▶ _What is expected_
Nothing but an exact repeat of the data, with pictures removed, belongs in the answer.
==========
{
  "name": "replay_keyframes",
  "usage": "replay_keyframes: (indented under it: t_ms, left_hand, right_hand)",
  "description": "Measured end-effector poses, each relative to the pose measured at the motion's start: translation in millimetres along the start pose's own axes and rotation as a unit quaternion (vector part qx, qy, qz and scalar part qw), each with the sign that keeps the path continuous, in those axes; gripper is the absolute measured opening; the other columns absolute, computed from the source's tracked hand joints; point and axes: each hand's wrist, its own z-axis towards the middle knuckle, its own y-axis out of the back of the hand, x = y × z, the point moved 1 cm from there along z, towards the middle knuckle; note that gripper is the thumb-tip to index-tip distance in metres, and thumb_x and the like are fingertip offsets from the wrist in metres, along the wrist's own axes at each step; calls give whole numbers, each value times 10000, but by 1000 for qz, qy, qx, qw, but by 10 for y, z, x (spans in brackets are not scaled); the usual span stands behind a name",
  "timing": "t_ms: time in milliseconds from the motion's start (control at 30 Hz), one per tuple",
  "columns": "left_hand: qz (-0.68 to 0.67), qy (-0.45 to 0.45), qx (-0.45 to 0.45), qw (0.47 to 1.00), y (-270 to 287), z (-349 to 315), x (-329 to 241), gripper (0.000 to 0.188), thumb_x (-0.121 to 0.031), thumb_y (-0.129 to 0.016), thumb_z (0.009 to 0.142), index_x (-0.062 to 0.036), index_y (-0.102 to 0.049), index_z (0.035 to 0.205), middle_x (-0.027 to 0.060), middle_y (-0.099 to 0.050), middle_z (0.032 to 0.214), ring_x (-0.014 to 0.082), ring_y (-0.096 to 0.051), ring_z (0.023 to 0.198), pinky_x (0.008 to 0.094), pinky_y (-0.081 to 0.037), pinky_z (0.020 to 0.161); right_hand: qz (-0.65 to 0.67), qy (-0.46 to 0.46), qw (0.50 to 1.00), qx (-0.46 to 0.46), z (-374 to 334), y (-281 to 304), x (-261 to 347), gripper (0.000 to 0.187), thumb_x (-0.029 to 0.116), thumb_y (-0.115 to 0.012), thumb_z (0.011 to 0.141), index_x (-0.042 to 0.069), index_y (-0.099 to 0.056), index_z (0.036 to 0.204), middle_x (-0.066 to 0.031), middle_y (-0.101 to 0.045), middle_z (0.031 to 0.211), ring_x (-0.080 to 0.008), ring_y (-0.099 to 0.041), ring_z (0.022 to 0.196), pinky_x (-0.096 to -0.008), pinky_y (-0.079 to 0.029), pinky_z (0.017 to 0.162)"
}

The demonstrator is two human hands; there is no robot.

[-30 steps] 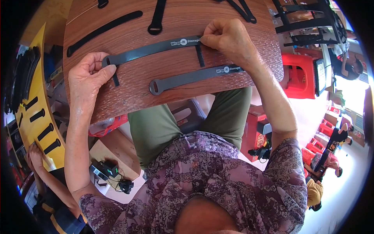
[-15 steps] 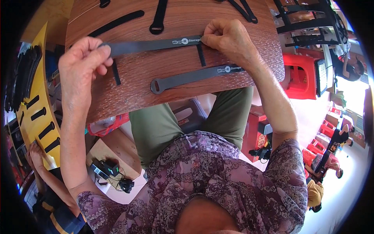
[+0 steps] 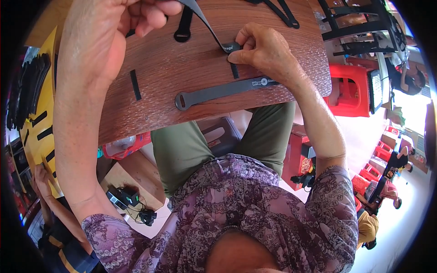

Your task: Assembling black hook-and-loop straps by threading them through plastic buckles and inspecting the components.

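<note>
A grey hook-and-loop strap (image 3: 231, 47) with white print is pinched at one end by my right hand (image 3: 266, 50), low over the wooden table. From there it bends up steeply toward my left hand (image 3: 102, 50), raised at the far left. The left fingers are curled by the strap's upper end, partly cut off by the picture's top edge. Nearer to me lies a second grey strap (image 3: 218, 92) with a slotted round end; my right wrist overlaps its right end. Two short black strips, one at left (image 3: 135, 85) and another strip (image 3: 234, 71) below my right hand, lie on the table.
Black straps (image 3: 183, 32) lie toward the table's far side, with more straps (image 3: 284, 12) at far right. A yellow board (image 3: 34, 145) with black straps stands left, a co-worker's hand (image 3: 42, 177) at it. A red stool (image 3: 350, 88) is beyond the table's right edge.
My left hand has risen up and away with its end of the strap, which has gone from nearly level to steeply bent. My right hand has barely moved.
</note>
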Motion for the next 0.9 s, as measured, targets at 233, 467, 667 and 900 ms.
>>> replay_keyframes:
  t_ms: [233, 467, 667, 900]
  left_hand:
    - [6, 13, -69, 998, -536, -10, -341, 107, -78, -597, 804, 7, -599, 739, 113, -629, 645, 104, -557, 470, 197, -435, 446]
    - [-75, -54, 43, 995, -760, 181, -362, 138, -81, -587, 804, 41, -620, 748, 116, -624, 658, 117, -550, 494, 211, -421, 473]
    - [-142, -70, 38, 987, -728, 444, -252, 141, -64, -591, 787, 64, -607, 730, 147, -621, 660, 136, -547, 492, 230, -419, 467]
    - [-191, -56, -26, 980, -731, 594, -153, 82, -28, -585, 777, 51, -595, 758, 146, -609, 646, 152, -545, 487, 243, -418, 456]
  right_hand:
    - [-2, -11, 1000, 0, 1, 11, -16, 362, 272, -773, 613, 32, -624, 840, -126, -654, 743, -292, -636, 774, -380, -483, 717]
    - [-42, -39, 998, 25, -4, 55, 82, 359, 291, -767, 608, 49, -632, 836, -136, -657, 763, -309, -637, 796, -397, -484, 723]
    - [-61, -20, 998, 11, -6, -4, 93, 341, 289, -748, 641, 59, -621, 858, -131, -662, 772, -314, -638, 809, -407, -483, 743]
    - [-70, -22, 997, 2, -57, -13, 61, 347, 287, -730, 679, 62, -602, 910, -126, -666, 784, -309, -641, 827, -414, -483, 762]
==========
▶ _Task solution_
{
  "name": "replay_keyframes",
  "usage": "replay_keyframes: (indented under it: t_ms, left_hand, right_hand)",
  "description": "Measured end-effector poses, each relative to the pose measured at the motion's start: translation in millimetres along the start pose's own axes and rotation as a unit quaternion (vector part qx, qy, qz and scalar part qw), each with the sign that keeps the path continuous, in those axes; gripper is the absolute measured opening; the other columns absolute, computed from the source's tracked hand joints; point and axes: each hand's wrist, its own z-axis towards the middle knuckle, its own y-axis out of the back of the hand, x = y × z, the point moved 1 cm from there along z, towards the middle knuckle; note that gripper is the thumb-tip to index-tip distance in metres, and thumb_x and the like are fingertip offsets from the wrist in metres, along the wrist's own axes at each step; calls give whole numbers, each value times 10000, but by 1000 for qz, qy, qx, qw, but by 10 for y, z, x (spans in brackets are not scaled); the usual span stands behind a name",
  "timing": "t_ms: time in milliseconds from the motion's start (control at 30 Hz), one per tuple",
  "columns": "left_hand: qz (-0.68 to 0.67), qy (-0.45 to 0.45), qx (-0.45 to 0.45), qw (0.47 to 1.00), y (-270 to 287), z (-349 to 315), x (-329 to 241), gripper (0.000 to 0.188), thumb_x (-0.121 to 0.031), thumb_y (-0.129 to 0.016), thumb_z (0.009 to 0.142), index_x (-0.062 to 0.036), index_y (-0.102 to 0.049), index_z (0.035 to 0.205), middle_x (-0.027 to 0.060), middle_y (-0.099 to 0.050), middle_z (0.032 to 0.214), ring_x (-0.014 to 0.082), ring_y (-0.096 to 0.051), ring_z (0.023 to 0.198), pinky_x (0.008 to 0.094), pinky_y (-0.081 to 0.037), pinky_z (0.020 to 0.161); right_hand: qz (-0.65 to 0.67), qy (-0.46 to 0.46), qw (0.50 to 1.00), qx (-0.46 to 0.46), z (-374 to 334), y (-281 to 304), x (-261 to 347), gripper (0.000 to 0.187), thumb_x (-0.029 to 0.116), thumb_y (-0.115 to 0.012), thumb_z (0.011 to 0.141), index_x (-0.042 to 0.069), index_y (-0.099 to 0.056), index_z (0.036 to 0.204), middle_x (-0.066 to 0.031), middle_y (-0.101 to 0.045), middle_z (0.031 to 0.211), ring_x (-0.080 to 0.008), ring_y (-0.099 to 0.041), ring_z (0.022 to 0.196), pinky_x (-0.096 to -0.008), pinky_y (-0.079 to 0.029), pinky_z (0.017 to 0.162)"
}

The demonstrator is two human hands; there is no robot.

[-30 steps] 
[-15 steps] 
[+0 steps] 

Your task: Assembling black hook-and-loop straps by threading them through plastic buckles and inspecting the components.

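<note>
A grey hook-and-loop strap (image 3: 231, 47) with white print is pinched at one end by my right hand (image 3: 266, 50), low over the wooden table. From there it bends up steeply toward my left hand (image 3: 102, 50), raised at the far left. The left fingers are curled by the strap's upper end, partly cut off by the picture's top edge. Nearer to me lies a second grey strap (image 3: 218, 92) with a slotted round end; my right wrist overlaps its right end. Two short black strips, one at left (image 3: 135, 85) and another strip (image 3: 234, 71) below my right hand, lie on the table.
Black straps (image 3: 183, 32) lie toward the table's far side, with more straps (image 3: 284, 12) at far right. A yellow board (image 3: 34, 145) with black straps stands left, a co-worker's hand (image 3: 42, 177) at it. A red stool (image 3: 350, 88) is beyond the table's right edge.
My left hand has risen up and away with its end of the strap, which has gone from nearly level to steeply bent. My right hand has barely moved.
</note>
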Motion for the next 0.9 s, as measured, targets at 233, 467, 667 and 900 ms.
>>> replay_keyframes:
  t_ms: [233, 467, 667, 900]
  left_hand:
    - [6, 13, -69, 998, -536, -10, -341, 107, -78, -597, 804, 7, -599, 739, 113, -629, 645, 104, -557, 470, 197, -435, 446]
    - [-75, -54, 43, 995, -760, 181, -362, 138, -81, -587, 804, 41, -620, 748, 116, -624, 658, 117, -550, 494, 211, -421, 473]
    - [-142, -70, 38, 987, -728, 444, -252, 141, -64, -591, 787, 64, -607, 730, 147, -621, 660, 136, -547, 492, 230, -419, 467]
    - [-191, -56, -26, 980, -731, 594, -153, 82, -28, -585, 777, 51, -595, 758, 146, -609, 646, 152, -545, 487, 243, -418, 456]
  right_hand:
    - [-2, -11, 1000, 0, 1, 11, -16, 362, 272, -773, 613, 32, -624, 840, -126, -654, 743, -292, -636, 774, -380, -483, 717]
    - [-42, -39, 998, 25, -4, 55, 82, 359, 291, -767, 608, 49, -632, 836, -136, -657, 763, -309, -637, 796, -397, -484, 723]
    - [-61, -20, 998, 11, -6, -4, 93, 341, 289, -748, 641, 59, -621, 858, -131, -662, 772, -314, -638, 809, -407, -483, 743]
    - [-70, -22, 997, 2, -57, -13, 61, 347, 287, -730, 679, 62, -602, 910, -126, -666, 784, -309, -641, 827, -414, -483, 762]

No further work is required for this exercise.